Instructions to follow
Repeat each line of the material exactly.

Data below

══════

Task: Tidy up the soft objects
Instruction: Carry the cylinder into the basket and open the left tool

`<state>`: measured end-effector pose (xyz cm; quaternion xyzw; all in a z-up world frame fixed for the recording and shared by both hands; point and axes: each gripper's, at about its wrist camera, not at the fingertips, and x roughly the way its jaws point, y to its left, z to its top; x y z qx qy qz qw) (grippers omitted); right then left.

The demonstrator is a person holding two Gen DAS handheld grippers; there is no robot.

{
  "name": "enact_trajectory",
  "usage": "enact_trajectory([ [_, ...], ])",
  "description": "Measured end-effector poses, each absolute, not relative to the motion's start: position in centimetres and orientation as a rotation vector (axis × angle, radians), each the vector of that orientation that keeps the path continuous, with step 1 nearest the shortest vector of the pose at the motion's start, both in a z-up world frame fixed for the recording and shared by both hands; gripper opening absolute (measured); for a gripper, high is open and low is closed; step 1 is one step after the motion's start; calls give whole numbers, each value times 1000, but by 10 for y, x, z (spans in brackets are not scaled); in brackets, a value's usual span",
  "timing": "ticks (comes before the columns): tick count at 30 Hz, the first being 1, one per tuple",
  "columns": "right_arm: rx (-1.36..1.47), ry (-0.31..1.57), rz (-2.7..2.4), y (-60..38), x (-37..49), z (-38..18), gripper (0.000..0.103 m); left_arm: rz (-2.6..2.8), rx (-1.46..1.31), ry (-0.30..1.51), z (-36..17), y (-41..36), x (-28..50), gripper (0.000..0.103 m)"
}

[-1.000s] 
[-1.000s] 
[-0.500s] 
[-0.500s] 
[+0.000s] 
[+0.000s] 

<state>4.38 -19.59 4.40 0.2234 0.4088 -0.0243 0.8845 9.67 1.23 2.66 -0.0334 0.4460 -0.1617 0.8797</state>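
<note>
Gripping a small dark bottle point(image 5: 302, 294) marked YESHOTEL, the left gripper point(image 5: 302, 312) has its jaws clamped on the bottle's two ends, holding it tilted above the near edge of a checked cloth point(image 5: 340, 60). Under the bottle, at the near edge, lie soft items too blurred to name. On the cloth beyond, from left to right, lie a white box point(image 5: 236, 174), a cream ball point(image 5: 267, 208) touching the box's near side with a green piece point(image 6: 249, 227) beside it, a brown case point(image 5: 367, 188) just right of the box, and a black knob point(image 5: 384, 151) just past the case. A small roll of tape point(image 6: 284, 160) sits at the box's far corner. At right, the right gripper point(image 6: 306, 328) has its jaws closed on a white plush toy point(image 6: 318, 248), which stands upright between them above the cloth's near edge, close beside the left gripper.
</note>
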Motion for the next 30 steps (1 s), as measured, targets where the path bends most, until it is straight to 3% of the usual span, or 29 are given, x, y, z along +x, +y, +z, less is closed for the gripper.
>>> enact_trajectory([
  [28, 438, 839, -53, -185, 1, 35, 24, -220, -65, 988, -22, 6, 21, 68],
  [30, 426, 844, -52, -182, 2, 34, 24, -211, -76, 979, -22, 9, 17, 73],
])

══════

Solution
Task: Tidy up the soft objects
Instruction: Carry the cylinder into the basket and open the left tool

`<state>`: measured end-effector pose (xyz cm; quaternion xyzw; all in a z-up world frame fixed for the recording and shared by both hands; point and axes: each gripper's, at about its wrist camera, not at the fingertips, and x roughly the way its jaws point, y to its left, z to its top; x y z qx qy qz qw) (grippers omitted); right then left.

The demonstrator is a person holding two Gen DAS handheld grippers; there is no robot.

{
  "name": "enact_trajectory",
  "usage": "enact_trajectory([ [_, ...], ])",
  "description": "Measured end-effector poses, each absolute, not relative to the motion's start: position in centimetres and orientation as a rotation vector (axis × angle, radians), each the vector of that orientation that keeps the path continuous, with step 1 nearest the shortest vector of the pose at the motion's start, both in a z-up world frame fixed for the recording and shared by both hands; gripper opening absolute (measured); for a gripper, high is open and low is closed; step 1 is one step after the motion's start; calls give whole numbers, each value times 1000, but by 10 for y, x, z (spans in brackets are not scaled); in brackets, a value's usual span",
  "timing": "ticks (comes before the columns): tick count at 30 Hz, the first being 1, one per tuple",
  "columns": "right_arm: rx (-1.36..1.47), ry (-0.31..1.57), rz (-2.7..2.4), y (-60..38), x (-37..49), z (-38..18), gripper (0.000..0.103 m); left_arm: rz (-2.6..2.8), rx (-1.46..1.31), ry (-0.30..1.51), z (-36..17), y (-41..36), x (-28..50), gripper (0.000..0.103 m)"
}

[-1.000s] 
[-1.000s] 
[-0.500s] 
[-0.500s] 
[+0.000s] 
[+0.000s] 

<state>4.38 -19.59 4.40 0.2234 0.4088 -0.0243 0.8845 9.67 1.23 2.66 -0.0334 0.4460 -0.1617 0.8797</state>
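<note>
Gripping a small dark bottle point(image 5: 302, 294) marked YESHOTEL, the left gripper point(image 5: 302, 312) has its jaws clamped on the bottle's two ends, holding it tilted above the near edge of a checked cloth point(image 5: 340, 60). Under the bottle, at the near edge, lie soft items too blurred to name. On the cloth beyond, from left to right, lie a white box point(image 5: 236, 174), a cream ball point(image 5: 267, 208) touching the box's near side with a green piece point(image 6: 249, 227) beside it, a brown case point(image 5: 367, 188) just right of the box, and a black knob point(image 5: 384, 151) just past the case. A small roll of tape point(image 6: 284, 160) sits at the box's far corner. At right, the right gripper point(image 6: 306, 328) has its jaws closed on a white plush toy point(image 6: 318, 248), which stands upright between them above the cloth's near edge, close beside the left gripper.
</note>
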Motion for the next 30 steps (1 s), as measured, targets where the path bends most, until it is straight to 3% of the usual span, or 29 are given, x, y, z along +x, +y, +z, less is closed for the gripper.
>>> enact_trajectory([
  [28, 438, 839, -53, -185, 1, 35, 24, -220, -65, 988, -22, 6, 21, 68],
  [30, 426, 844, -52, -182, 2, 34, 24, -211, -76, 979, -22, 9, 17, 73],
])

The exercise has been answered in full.